María Paula Martínez*. Colombia, may 2014.
The transition to Digital Terrestrial Television (DTT) in Colombia began five years ago, but it is only now, in 2014, that the topic is beginning to be discussed by the general public. This happened because the country’s main stores started selling digital televisions and tuner boxes nationwide, and private channels like RCN and Caracol announced that the World Cup will be transmitted using the digital signal on two new DTT channels.
This announcement brought DTT to the forefront for several reasons. First, it introduced competition with pay TV. It also introduced the idea that viewers will need to invest in new equipment. Finally, digital coverage was expanded to more areas of the country.
Until now, television transmissions of the World Cup and other sporting events like the UEFA Champions League were limited to private and closed television channels. The analog signal only allowed viewers to watch the most important matches, and one had to pay a private television service to watch the rest of the games. There has been an explosion of commercials for football packages at competitive prices from companies like DirectTV and Claro over the past several months. But the recent news that 100% of the World Cup matches would be transmitted via DTT ignited discussions of digital television access, transition, equipment, and prices. According to an article published by Semana magazine, “The goal is for the people of Colombia to understand the value of free high definition television and to end the myth that one should pay to watch television, which is a public service.”
According to the government’s official website, only 0.89% of the country has access to digital coverage, and we are just two months away from the first World Cup matches. Progress has come very slowly since Colombia’s migration to digital television was announced in September 2008. This is due to several factors, including the nation’s lack of experience with network development, the closure of the CNTV television regulating body, the creation of a new agency to oversee the process, and the failure to award the tender for the creation of a third private channel.
In mid-June 2013, Rohde & Schwarz won the competitive bidding process for the implementation of phase 1 of the public digital television network with which the government is seeking to expand the service in 2014. After the competition was declared void twice due to a lack of offers that met the requirements, it was announced that the Colombia-Spain branch of Rohde & Schwarz had won a contract worth US$15.8 million to install 14 new stations in Colombia’s largest cities, reaching 50% of the national population and benefitting the public channels Señal Colombia, Señal Institucional, Teleantioquía, Telecafé, Telecaribe, Telepacífico, and TRO.
Challenges such as establishing pricing and programming and overcoming technical issues related to networks, antennae, and signal distribution, in which the National Television Authority (ANTV), the National Spectrum Agency (ANE), and the Ministry of Information Technologies and Communication (MINTIC) work together, have emerged.
For several years, there was uncertainty about pricing given that Colombia had adopted the European DVB-T2 television standard in contrast to all of its neighbors. In 2010, when the digital signal test transmissions began, it was speculated that set-top boxes would cost approximately US$40, and that there would be subsidies or free equipment deliveries for members of lower socioeconomic strata, as occurred in Argentina.

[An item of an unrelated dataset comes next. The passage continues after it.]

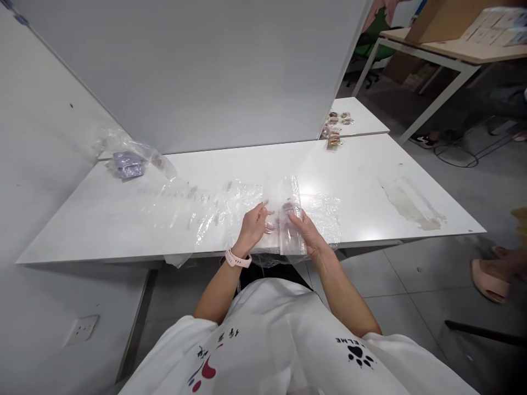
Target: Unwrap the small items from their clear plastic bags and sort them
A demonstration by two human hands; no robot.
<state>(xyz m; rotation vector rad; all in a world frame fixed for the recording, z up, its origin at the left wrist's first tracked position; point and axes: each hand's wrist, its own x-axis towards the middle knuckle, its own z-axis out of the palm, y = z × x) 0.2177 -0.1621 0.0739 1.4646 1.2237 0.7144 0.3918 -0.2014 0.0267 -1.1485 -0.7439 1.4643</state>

However, if a Colombian wants to watch the DTT signal, he or she must first buy one of the two boxes that have been made available on the market, and both cost around US$80. This is a very high price for those earning the minimum wage, which is currently around US$310 in Colombia. The other option is to buy a new TV. In response to this situation, conservative Senator Jorge Pedraza Gutiérrez recently authored a bill to totally or partially subsidize the boxes needed for DTT for low-income families. The answer of the Colombian Minister of Information Technologies and Communication, Diego Molano Vega, was: “If Congress forces us to give away decoders for free, they need to tell us where to get the money”.
The new televisions hit the market in September 2013 and were priced at between US$800 and US$4000 dollars or even more depending on the size and quality of the unit and other technical factors. In March 2014, the Directorate of Industry and Commerce filed a lawsuit against 16 TV manufacturers and department stores including Sony, LG, Ripley, Falabella, Éxito, Cencosud and La Polar, due to the lack of information provided to consumers regarding whether or not the televisions that they carried included the tuner. This information was to be provided using stickers, special boxes, or other distinctive marks. However, the companies failed to provide information about the new DTT service. The lawsuit is ongoing, and if the violation of consumers’ rights is proved, each of these companies will have to pay a US$620,000 fine.
Thus, at the end of the first quarter of 2014, DTT is moving forward with difficulty in Colombia. For the first time since 2008, the topic is being widely discussed, and everyone is clear on one thing: if you want to watch DTT, you must make a technical adjustment- and pay for it. Discussion of the pros and cons of DTT has not yet begun, and the government has not made any statements regarding the creation of new channels, the diversity of contents, or the inclusion of new players in the market. Meanwhile, eight out of ten Colombians are still enjoying pay TV, which they receive via an analog signal which masquerades as digital.
*Journalist, professor at the Universidad de los Andes (Bogotá), and creator of mediosencolombia.com.